TASK DETAILS: For the data below, please report each line where the word "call" is found.

STORED DATA:
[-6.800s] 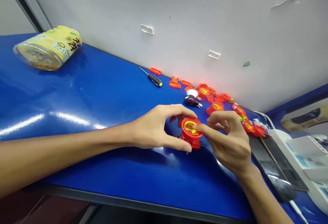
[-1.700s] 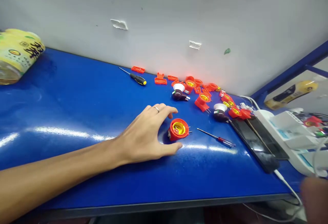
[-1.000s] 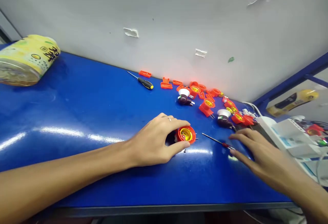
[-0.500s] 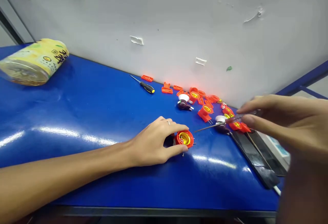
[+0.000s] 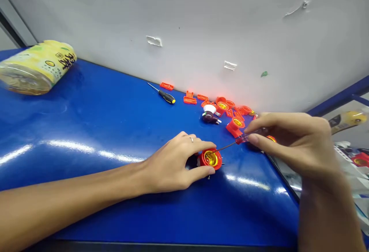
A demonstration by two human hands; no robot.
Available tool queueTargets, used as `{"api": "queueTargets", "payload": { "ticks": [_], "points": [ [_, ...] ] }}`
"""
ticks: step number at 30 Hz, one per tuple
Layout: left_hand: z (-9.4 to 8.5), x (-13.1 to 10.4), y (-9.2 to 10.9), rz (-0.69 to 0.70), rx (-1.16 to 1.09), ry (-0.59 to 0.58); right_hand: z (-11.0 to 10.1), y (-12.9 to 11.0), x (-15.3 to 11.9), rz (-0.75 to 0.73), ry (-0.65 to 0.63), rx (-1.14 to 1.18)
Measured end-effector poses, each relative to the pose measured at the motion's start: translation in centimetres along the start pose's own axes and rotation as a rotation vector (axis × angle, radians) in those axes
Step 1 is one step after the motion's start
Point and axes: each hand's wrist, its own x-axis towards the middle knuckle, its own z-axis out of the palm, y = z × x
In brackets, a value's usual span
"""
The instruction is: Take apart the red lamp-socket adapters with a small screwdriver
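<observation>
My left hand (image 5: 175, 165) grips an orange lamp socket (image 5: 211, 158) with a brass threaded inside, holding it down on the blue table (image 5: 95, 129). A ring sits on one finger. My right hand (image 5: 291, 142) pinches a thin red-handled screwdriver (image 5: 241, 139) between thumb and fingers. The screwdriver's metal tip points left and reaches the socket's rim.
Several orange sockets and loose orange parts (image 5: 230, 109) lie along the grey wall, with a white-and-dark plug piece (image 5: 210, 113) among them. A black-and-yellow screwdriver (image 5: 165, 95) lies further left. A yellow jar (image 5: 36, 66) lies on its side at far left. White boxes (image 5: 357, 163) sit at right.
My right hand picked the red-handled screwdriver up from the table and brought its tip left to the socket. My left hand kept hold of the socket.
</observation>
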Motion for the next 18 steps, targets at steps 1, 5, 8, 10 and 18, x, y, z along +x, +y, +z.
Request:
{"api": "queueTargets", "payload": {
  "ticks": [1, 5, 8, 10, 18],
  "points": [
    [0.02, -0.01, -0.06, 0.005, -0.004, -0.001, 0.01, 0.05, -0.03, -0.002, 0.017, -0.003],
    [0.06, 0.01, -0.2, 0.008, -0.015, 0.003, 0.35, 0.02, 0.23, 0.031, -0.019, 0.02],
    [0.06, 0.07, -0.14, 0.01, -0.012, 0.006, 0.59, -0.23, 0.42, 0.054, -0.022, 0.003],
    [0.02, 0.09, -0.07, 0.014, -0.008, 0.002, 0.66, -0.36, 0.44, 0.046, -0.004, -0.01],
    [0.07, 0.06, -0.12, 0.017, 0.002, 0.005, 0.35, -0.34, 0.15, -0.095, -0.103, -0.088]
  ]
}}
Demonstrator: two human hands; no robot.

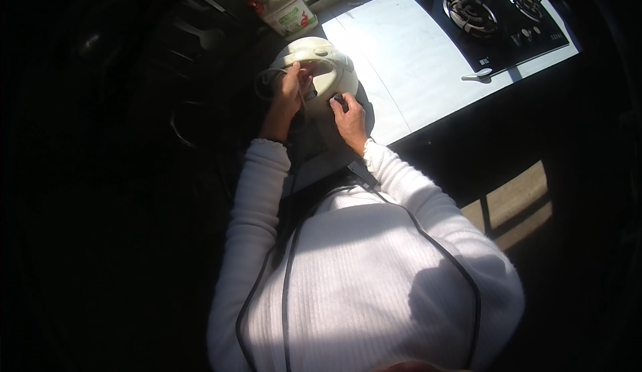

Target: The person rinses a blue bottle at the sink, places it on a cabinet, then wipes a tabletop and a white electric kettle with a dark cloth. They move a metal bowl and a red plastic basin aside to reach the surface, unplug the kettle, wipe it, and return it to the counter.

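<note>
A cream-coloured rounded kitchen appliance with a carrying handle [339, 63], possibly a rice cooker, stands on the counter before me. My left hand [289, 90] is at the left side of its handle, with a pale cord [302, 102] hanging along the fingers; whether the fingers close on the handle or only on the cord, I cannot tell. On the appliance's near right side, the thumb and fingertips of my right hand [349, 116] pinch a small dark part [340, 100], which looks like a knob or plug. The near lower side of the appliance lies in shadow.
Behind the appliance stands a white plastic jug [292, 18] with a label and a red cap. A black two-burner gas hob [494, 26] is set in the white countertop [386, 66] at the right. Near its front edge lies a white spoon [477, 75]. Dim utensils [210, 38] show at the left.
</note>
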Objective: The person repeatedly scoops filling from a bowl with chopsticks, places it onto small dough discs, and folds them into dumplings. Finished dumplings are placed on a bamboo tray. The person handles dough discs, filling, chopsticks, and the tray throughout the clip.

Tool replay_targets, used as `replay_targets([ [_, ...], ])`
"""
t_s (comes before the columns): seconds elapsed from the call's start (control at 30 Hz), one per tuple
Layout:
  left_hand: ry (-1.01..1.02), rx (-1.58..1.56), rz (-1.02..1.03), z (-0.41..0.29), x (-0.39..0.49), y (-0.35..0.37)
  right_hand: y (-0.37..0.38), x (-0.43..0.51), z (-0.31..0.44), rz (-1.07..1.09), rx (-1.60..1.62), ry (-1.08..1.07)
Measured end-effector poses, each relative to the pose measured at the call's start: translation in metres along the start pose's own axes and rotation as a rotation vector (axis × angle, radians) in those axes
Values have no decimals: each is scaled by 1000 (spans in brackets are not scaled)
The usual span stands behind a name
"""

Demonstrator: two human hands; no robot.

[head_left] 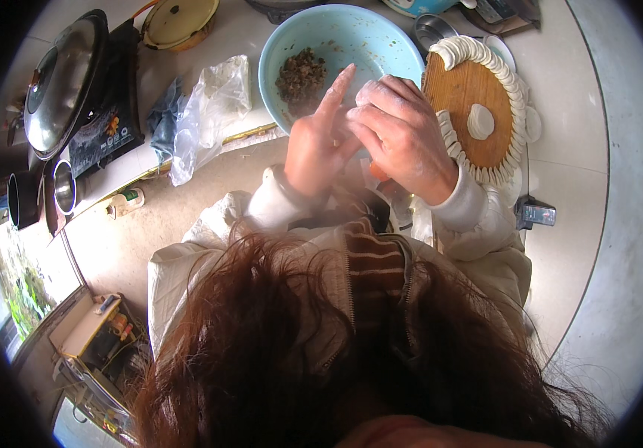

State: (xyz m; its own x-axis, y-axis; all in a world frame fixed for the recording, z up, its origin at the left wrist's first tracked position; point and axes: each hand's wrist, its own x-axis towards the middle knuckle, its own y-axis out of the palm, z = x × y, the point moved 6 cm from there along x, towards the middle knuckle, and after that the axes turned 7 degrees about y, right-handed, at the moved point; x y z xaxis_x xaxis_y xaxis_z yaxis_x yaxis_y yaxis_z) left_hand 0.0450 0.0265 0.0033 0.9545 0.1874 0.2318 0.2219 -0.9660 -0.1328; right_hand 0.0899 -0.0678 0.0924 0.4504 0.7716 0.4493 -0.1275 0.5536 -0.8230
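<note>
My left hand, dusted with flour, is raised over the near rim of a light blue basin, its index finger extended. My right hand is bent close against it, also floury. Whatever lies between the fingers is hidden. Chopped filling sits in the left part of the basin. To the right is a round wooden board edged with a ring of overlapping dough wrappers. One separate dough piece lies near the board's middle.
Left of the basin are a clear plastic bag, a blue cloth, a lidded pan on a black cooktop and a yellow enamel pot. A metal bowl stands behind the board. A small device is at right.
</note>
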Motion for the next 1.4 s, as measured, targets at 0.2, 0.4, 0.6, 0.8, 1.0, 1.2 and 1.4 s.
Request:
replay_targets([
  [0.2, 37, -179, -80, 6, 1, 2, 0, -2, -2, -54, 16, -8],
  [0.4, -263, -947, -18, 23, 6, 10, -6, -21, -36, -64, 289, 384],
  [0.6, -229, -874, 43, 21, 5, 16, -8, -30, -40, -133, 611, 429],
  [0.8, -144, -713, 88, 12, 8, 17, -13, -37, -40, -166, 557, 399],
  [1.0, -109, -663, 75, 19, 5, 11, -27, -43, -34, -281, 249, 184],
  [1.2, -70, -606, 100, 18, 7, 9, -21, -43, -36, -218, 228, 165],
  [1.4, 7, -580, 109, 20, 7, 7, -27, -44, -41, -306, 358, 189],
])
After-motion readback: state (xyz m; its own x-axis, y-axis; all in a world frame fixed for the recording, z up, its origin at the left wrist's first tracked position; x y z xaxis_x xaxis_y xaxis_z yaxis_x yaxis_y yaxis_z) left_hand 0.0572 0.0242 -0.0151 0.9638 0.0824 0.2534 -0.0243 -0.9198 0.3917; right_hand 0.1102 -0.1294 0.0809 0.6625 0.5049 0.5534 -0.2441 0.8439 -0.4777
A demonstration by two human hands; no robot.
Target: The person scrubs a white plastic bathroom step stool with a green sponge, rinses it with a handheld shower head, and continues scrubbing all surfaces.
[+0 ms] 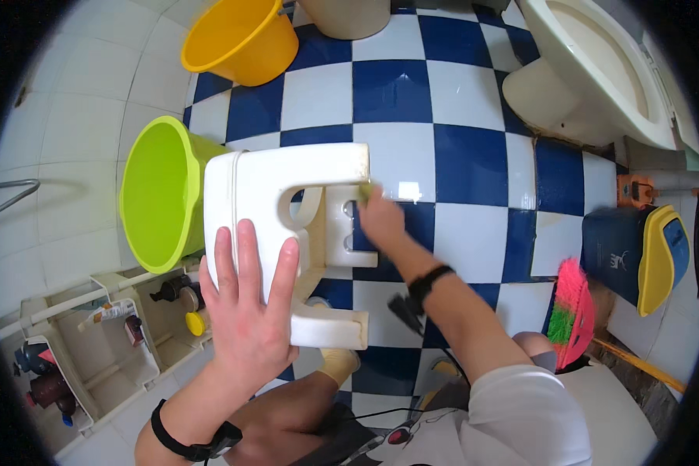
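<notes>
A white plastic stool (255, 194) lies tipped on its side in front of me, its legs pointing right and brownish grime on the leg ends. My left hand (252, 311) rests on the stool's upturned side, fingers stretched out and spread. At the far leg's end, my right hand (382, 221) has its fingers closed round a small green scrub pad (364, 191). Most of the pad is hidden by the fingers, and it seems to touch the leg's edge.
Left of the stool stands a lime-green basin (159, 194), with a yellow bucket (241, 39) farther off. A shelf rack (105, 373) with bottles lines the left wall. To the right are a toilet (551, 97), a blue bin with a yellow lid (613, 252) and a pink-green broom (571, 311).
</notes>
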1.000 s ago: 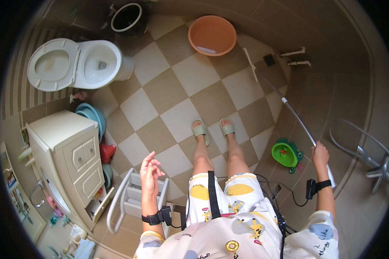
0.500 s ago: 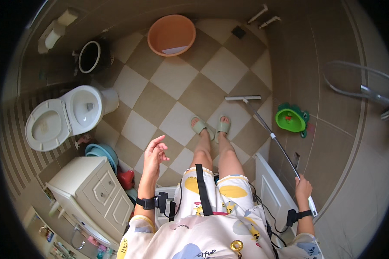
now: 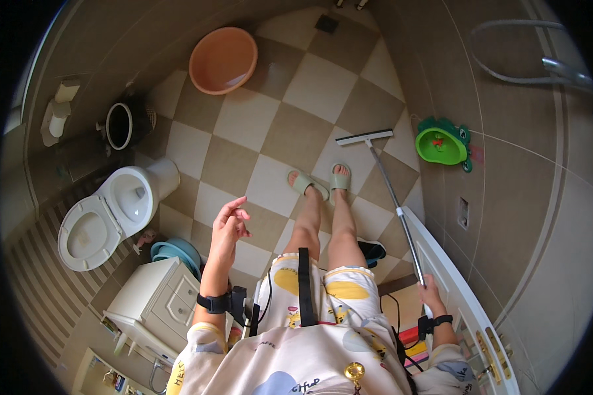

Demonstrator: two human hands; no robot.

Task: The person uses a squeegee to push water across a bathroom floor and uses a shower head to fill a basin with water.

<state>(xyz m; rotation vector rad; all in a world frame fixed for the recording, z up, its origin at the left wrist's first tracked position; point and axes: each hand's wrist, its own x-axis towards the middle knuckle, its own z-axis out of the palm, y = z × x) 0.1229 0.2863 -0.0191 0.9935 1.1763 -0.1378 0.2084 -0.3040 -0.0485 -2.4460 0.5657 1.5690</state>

RESPONSE FOR THIS EXERCISE:
t_s (comes before the columns): seconds elapsed from the call's start (control at 30 Hz), one per tuple
Measured end-effector poses, each relative to the pose measured at the call's start: translation in metres along the start pose's own axes and rotation as a rotation vector (axis × angle, radians) in those axes

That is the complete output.